Even with all of that planning, I’ve found that there are still a lot of holes in my day-to-day use of time.I’ll find myself burning time needlessly, doing things like making extra trips to town or going from the basement to the upstairs and back during a ten minute period.
Reflecting on that led me back to something I once learned from Stephen Covey: the idea of “rocks” and “sand.”
To sum it up, the things we fill our day with are either rocks or pebbles or sand. Rocks are things that require continual focus or require us to be in a specific place for a specific period of time. Pebbles are like smaller rocks – they require a smaller piece of focus and maybe don’t require that long of a sustained period. Sand is the little things in life, like putting the sea salt container back in the cupboard.
The biggest mistake I make in my life – and it’s one we all do quite frequently – is letting the “rocks” block the “sand.”
I’ll give you an example. One example of “sand” in my life is reading. I can devote just a minute or two to it throughout the day and I can do it almost anywhere. On the other hand, driving my kids to taekwondo practice is an example of a “rock” – I have to be in that vehicle for that period of time.
I could let the rock block the sand by sitting there listening to a music station. Or, I could let the sand flow through and listen to an audiobook (my children are usually pretty focused on their way to taekwondo, so they’re quiet no matter what’s happening).
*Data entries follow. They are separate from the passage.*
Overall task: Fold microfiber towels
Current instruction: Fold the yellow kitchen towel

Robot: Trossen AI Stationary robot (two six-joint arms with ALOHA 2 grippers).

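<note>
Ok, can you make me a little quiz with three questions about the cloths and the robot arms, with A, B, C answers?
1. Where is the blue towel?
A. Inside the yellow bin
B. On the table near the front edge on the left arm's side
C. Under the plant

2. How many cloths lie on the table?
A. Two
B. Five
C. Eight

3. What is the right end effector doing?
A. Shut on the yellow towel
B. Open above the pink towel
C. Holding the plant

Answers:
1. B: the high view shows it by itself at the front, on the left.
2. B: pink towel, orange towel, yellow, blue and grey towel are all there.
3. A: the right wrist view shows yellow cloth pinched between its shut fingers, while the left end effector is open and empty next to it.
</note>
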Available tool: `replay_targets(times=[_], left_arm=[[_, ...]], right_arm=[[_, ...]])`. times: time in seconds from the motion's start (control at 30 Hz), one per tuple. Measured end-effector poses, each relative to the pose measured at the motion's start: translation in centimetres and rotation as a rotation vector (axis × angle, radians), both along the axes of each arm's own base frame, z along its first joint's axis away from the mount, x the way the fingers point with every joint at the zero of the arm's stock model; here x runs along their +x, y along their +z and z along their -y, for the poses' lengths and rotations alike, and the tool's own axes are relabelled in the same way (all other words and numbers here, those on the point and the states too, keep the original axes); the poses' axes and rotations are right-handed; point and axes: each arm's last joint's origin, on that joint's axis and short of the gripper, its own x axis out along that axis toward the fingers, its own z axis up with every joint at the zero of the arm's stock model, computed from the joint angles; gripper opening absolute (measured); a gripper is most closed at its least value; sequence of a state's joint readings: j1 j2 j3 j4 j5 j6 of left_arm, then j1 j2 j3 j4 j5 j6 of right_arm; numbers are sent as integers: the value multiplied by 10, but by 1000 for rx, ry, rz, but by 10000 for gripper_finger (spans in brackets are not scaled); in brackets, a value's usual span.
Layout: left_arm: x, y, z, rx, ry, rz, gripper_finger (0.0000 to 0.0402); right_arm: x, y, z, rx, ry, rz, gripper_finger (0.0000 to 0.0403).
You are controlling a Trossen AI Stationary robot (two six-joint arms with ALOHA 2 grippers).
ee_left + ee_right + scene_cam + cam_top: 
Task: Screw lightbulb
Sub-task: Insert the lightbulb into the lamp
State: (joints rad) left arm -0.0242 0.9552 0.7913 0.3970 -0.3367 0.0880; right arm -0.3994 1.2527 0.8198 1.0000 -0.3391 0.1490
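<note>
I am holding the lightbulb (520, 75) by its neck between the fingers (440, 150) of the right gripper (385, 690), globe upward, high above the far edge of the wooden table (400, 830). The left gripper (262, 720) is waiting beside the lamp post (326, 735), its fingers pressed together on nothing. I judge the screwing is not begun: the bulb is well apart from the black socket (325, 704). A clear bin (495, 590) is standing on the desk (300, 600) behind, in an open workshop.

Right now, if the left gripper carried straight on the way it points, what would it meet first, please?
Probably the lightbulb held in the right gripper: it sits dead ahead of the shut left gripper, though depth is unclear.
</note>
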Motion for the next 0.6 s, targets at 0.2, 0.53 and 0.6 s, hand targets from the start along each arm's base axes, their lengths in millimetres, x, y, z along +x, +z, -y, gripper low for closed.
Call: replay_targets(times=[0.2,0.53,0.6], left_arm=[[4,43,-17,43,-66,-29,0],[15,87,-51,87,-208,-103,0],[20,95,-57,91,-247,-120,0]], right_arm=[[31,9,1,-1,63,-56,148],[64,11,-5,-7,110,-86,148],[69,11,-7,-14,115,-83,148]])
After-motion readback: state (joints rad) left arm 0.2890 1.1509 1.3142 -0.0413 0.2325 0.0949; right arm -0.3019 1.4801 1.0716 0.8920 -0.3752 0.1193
Another example: if I’m doing laundry and need to get it done by 3:00, the laundry becomes a “rock.” I have to be in the basement at a certain time to move the laundry to the dryer, then to pull out the clothes and fold them. On the other hand, carrying dishes from my office (where I often eat lunch) to the main floor is pure “sand,” so I’ll just sit them off to the side and keep focusing on my work until it’s time to get the laundry, then I’ll carry them downstairs.
These are both little things, but they’re little things that really start to add up if you find a lot of them in your life. It’s really no different than figuring out ways to get more value from your purchases at the store.
Over the last month, I’ve been practicing a new version of the “ten second rule.” Whenever I’m going to do something that’s going to take more than thirty seconds or so, I stop for ten and ask myself if there isn’t a more efficient way to do this. Is this a “sand” task and, if so, is there a way to make it flow around the “rocks” in my life more easily?
Just by stopping for a little bit, I’ve found lots of little ways to save time. Then, after that, they become the natural way of doing things because they simply make more sense than the way I was doing it before.
It’s just like frugality. A little bit of forethought about what you’re spending your money on can quickly lead you to more effective and efficient uses for your money. Your spending has some “rocks” in it – big things you have to spend your money on – but a lot of your spending is “sand.” It’s pretty flexible. Frugality is all about finding out how to get as much sand in the jar (our budget) as possible, with that extra space used for savings or for eliminating debt.
When you come across a potential hole in your life, take a few seconds and ask yourself whether this is a rock or whether this is sand. If it’s sand, ask yourself if there isn’t a better approach to doing it. The few seconds you spend thinking can end up saving you a surprising amount of time, especially over the long run.